South Korea floods: Tunnel horror brings home climate fears

An hour away, in the tiny farming village of Edam, 87-year-old Song Du-ho sits on his doorstep with his eyes closed as he tries to process the damage that surrounds him.

Inside his modest one-story home, the floors have been ripped up and his waterlogged belongings are stacked up to the ceiling.

Much of what he owns now litters his garden including broken bookcases and electrical appliances. Two soldiers are breaking them down into pieces so they can dispose of them using a wheelbarrow.

Mr Song jumps up. “Hey! Don’t throw away the metal, I’m going to sell the metal, throw away the rest,” he shouts at them.

The rice and bean farmer’s home was flooded after Saturday’s torrential rain overwhelmed the dam that normally protects his rural village in North Chungcheong province, in South Korea.

The water was up to his waist by the time rescue workers came for him in the middle of the night, along with his wife, who struggles with a bad back.

“I would be lying if I said I wasn’t scared when the water was coming in. I could have died,” he says.

Mr Song is dazed. He’s lived in Edam for 40 years, and says he is well acclimatised to South Korea’s monsoon season, which runs from the end of June to the beginning of August.

But he says he has never experienced rain like that which fell this weekend, causing river to swell and land to slide down the dense mountainous terrain, burying homes and killing dozens.

Mr Song knows it will take an awful lot of work to fix his place up, and it is probably beyond his capabilities.
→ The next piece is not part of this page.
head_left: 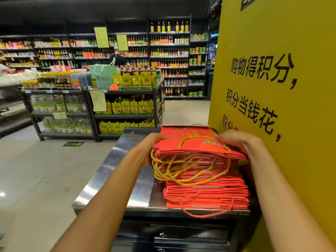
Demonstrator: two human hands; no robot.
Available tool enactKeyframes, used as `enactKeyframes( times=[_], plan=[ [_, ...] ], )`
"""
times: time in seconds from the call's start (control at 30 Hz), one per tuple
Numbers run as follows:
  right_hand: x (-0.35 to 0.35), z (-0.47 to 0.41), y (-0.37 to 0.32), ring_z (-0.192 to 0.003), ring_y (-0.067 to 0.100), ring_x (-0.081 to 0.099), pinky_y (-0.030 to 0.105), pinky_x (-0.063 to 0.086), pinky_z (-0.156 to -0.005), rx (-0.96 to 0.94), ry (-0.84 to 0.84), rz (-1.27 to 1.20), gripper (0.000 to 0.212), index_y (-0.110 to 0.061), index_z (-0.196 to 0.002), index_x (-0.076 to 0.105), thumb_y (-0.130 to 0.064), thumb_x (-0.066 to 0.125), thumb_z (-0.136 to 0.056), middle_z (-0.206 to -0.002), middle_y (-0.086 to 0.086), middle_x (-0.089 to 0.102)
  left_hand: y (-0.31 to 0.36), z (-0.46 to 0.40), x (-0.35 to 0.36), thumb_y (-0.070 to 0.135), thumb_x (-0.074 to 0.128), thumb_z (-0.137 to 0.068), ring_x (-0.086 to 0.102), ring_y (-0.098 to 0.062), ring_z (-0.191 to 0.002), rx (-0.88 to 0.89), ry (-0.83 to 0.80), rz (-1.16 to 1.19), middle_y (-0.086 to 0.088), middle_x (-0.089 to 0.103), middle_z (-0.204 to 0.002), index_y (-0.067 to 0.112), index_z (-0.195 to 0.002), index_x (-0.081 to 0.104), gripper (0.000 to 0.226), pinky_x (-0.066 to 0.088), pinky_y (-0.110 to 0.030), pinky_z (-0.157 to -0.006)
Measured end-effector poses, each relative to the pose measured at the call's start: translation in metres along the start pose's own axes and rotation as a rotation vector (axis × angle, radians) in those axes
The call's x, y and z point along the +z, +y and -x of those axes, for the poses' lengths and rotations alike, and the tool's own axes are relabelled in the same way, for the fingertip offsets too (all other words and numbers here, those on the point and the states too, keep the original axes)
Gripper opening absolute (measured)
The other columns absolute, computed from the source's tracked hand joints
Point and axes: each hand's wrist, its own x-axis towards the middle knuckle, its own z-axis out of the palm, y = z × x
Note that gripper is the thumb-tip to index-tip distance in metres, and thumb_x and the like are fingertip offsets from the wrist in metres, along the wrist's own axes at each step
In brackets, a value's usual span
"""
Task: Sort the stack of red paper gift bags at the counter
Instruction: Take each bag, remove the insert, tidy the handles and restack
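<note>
Head view, nearest first: two bare forearms reach forward over the stainless steel counter (112, 160), beneath which a dark drawer unit (181, 235) sits shut, contents unseen. Left hand (145, 150) grips the left edge of the upper bags, fingers curled over the top and thumb side hidden below; right hand (240, 142) rests on the right edge with fingers bent down over it, though how far they wrap underneath cannot be told. Stack of red paper gift bags (205, 179) lies flat on the counter's right portion, close beside the yellow sign panel (272, 70); all bags are folded flat and appear to hold nothing. Upper bags carry yellow cord handles (181, 170) in a loose tangle; lower bags carry red cord handles (205, 211), one loop hanging past the counter's front edge. Risks, as judged: lifting the upper bundle may snag the tangled yellow cords and drag lower bags askew; the overhanging red loop may catch a sleeve or arm and pull the stack forward off the edge; the uneven, fanned edges may let the bundle slide apart. Beyond: store shelving (123, 106) holding yellow pouches and bottles, and a green bag (103, 75) on top.
</note>
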Motion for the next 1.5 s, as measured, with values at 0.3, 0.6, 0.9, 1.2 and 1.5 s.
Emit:
enactKeyframes(
  times=[0.3, 0.6, 0.9, 1.2, 1.5],
  plan=[
    [0.009, -0.009, 0.018, -0.078, 0.024, 0.074, 0.030, 0.061, -0.076, -0.041, -0.171, -0.144, 0.048, -0.014, -0.124, 0.065, -0.052, 0.042, -0.106, -0.108, 0.015, 0.077, -0.020, 0.008, 0.004, 0.034, 0.054, -0.098, 0.066, -0.026, -0.062, 0.018, -0.031, 0.141, -0.012, 0.068, -0.075, 0.008, -0.108, 0.059, 0.028, 0.053, -0.034, -0.068],
    [0.024, -0.010, 0.030, -0.081, 0.028, 0.075, 0.045, 0.056, -0.096, -0.082, -0.115, -0.344, 0.054, -0.018, -0.127, 0.066, -0.062, 0.052, -0.098, -0.106, 0.015, 0.078, -0.026, 0.008, -0.002, 0.035, 0.056, -0.096, 0.066, -0.027, -0.063, 0.074, -0.029, 0.162, -0.013, 0.068, -0.078, 0.008, -0.112, 0.058, 0.031, 0.054, -0.035, -0.069],
    [0.062, -0.011, -0.006, -0.063, 0.022, 0.071, 0.030, 0.055, -0.061, -0.118, -0.178, -0.398, 0.053, -0.019, -0.118, 0.073, -0.064, 0.057, -0.095, -0.098, 0.014, 0.079, -0.033, 0.031, -0.047, 0.026, 0.053, -0.099, 0.068, -0.027, -0.056, 0.136, -0.001, 0.268, -0.014, 0.069, -0.070, 0.008, -0.101, 0.060, 0.020, 0.057, -0.034, -0.060],
    [0.049, 0.000, -0.004, -0.061, 0.024, 0.070, 0.028, 0.059, -0.060, -0.062, -0.270, -0.373, 0.054, -0.019, -0.114, 0.076, -0.065, 0.056, -0.094, -0.093, 0.014, 0.078, -0.025, 0.034, -0.044, 0.030, 0.056, -0.096, 0.067, -0.027, -0.060, 0.102, 0.024, 0.214, -0.013, 0.069, -0.077, 0.008, -0.110, 0.060, 0.027, 0.057, -0.032, -0.063],
    [0.025, -0.001, 0.018, -0.100, 0.036, 0.074, 0.035, 0.058, -0.085, -0.075, -0.183, -0.228, 0.058, -0.022, -0.119, 0.072, -0.068, 0.047, -0.097, -0.106, 0.014, 0.078, -0.018, 0.024, -0.013, 0.029, 0.055, -0.097, 0.067, -0.024, -0.054, 0.095, -0.011, 0.194, -0.011, 0.069, -0.068, 0.007, -0.100, 0.061, 0.023, 0.056, -0.027, -0.055]
  ],
)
“I’m almost 90,” he says in despair. “What am I to do, where am I to go? We older people die where we live.”

Image caption,

Han Chang Rae washes her mud-caked belongings with water

Next door, 74-year old Han Chang Rae is squatting in the middle of her mud filled courtyard, dumping the contents of her now defunct fridge into bin bags. Even the mounds of kimchi and other pickled vegetables cannot be saved on this baking, humid day.

Her chequered visor prevents the sweat from dripping down her face, as she motors around, barely taking the time to look up. “I have so much to do,” she says in anguish.

In contrast to Mr Song, Ms Han only moved in 15 days ago, and is now binning belongings that never made it out of the box.

She too is bewildered. “I’m 74 and have never experienced this kind of disaster”, she says.

“I don’t know what to feel, I feel nothing, I’m just lucky I didn’t die.”

South Koreans are less used to dealing with the effects of the warming planet, and with more extreme rainfall forecast for Tuesday, danger still looms.

For those in the farming village of Edam, the monsoon season is now no longer a routine part of summer, but something to fear.